Patrick stritt das Gerücht nicht ab. »Ich ahnte es, weil er ständig von Euch spricht«, sagte er galant.

Liz' Miene verriet, wie sehr sie sich freute. »Robert, Eure Schwester Philadelphia lud mich nach London ein, mein erster Besuch in der Hauptstadt. Ihre Pflichten hielten sie die ganze Woche bei Hofe fest, so dass sie und Eure Schwester Kate erst abends eintreffen werden. In Richmond ist es herrlich ... zumal jetzt.«

Patrick wackelte vielsagend mit den Brauen, als er Robert anschaute. »Das muss Vorsehung sein ... eine vom Himmel geschickte Gelegenheit, Eure Bekanntschaft zu erneuern. Leider habe ich andere Pläne. Ich wollte sofort nach meiner Ankunft auf die Pirsch gehen. Die dichten Wälder um Richmond sind berühmt für ihren Wildreichtum. Ich werde die meiste Zeit draußen sein.« Als er sah, dass Lady Widdringtons Wangen sich röteten, wusste Patrick, dass sie den Wink verstanden hatte.

Er ging hinauf, um sich in seine gewohnte Jagdkluft zu werfen, schlüpfte in Lederbreeches und Stiefel und tauschte sein Hemd gegen eine Schaffellweste, die seine Arme bloß ließ.NÜber sein Stoppelkinn streichend, erwog er, sich zu rasieren, entschied dann aber, das erst abends nach seiner Rückkehr zu tun. Zuletzt schnallte er sich einen breiten Ledergürtel um, in dem Jagdmesser und Dolch steckten.

Erregt von der Aussicht auf Jagd in unbekanntem Gelände, folgten ihm die Hunde zum Stall und warten dort ungeduldig, bis er Valiant wieder gesattelt hatte. Er hielt sie zurück, bis sie den Wald erreichten, dann aber setzten sie sofort einem Hasen nach, den sie aufgestöbert hatten. Schottische Jagdhunde wurden für die Jagd auf Rotwild abgerichtet, und Patrick hoffte sehr, mit Wildbret heimzukehren.

Plötzlich durchschnitt ein Schrei die Luft, unverkennbar der Schrei einer Frau. Hepburn sträubten sich die Haare.

Er fasste die Zügel kürzer und lenkte seinen großen Rappen zwischen den Bäumen hindurch auf die Lichtung, wo die Hunde ihre Beute gestellt hatten.

»Satan! Sabbath! Bei Fuß!« Einer der Hunde hatte sich aufgerichtet und die schweren Pfoten auf die Schultern der Frau gelegt. Als er sie nun plötzlich wegnahm, warf die Wucht sie um.
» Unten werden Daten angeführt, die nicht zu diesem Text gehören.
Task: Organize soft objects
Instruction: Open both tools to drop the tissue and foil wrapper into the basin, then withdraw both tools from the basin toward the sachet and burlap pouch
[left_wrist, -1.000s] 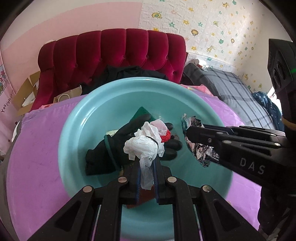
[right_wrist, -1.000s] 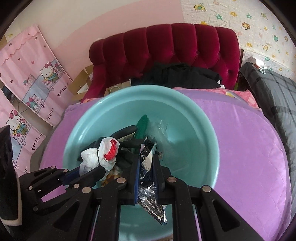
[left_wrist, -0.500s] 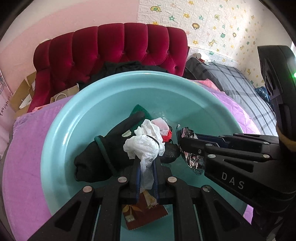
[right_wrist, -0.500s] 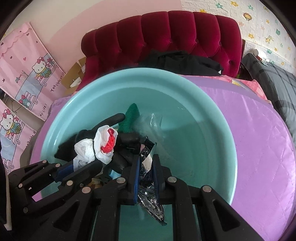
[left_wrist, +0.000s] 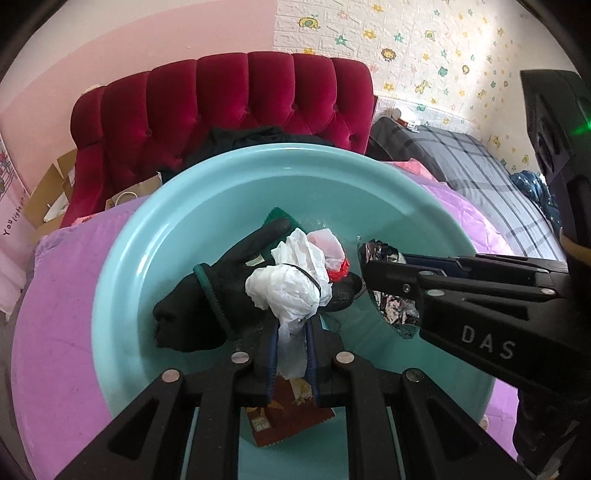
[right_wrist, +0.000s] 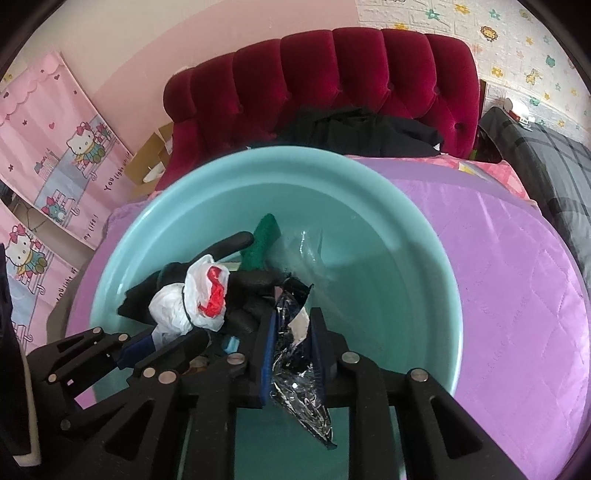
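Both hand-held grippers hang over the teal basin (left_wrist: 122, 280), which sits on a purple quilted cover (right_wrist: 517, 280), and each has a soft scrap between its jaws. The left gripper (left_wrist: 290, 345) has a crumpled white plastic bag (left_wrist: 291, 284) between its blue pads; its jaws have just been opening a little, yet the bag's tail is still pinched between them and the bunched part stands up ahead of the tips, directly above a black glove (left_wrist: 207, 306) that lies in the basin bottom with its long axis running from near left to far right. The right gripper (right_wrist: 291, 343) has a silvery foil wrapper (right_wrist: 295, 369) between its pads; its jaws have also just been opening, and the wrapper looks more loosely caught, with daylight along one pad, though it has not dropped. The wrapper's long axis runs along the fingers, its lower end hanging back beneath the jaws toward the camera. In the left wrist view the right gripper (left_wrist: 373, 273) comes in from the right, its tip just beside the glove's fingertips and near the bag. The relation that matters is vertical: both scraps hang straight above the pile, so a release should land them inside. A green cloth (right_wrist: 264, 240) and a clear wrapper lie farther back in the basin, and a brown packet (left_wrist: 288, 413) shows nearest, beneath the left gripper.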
Patrick war wie der Blitz aus dem Sattel, lief zu dem kleinen Mädchen und half ihm auf die Beine. »Bist du unverletzt, Kind?« Schon wollte er die Kleine nach gebrochenen Knochen abtasten, als sie dunkle Wimpern hob und ihn wutentbrannt mit Bernsteinaugen anstarrte, in denen Goldpünktchen schimmerten.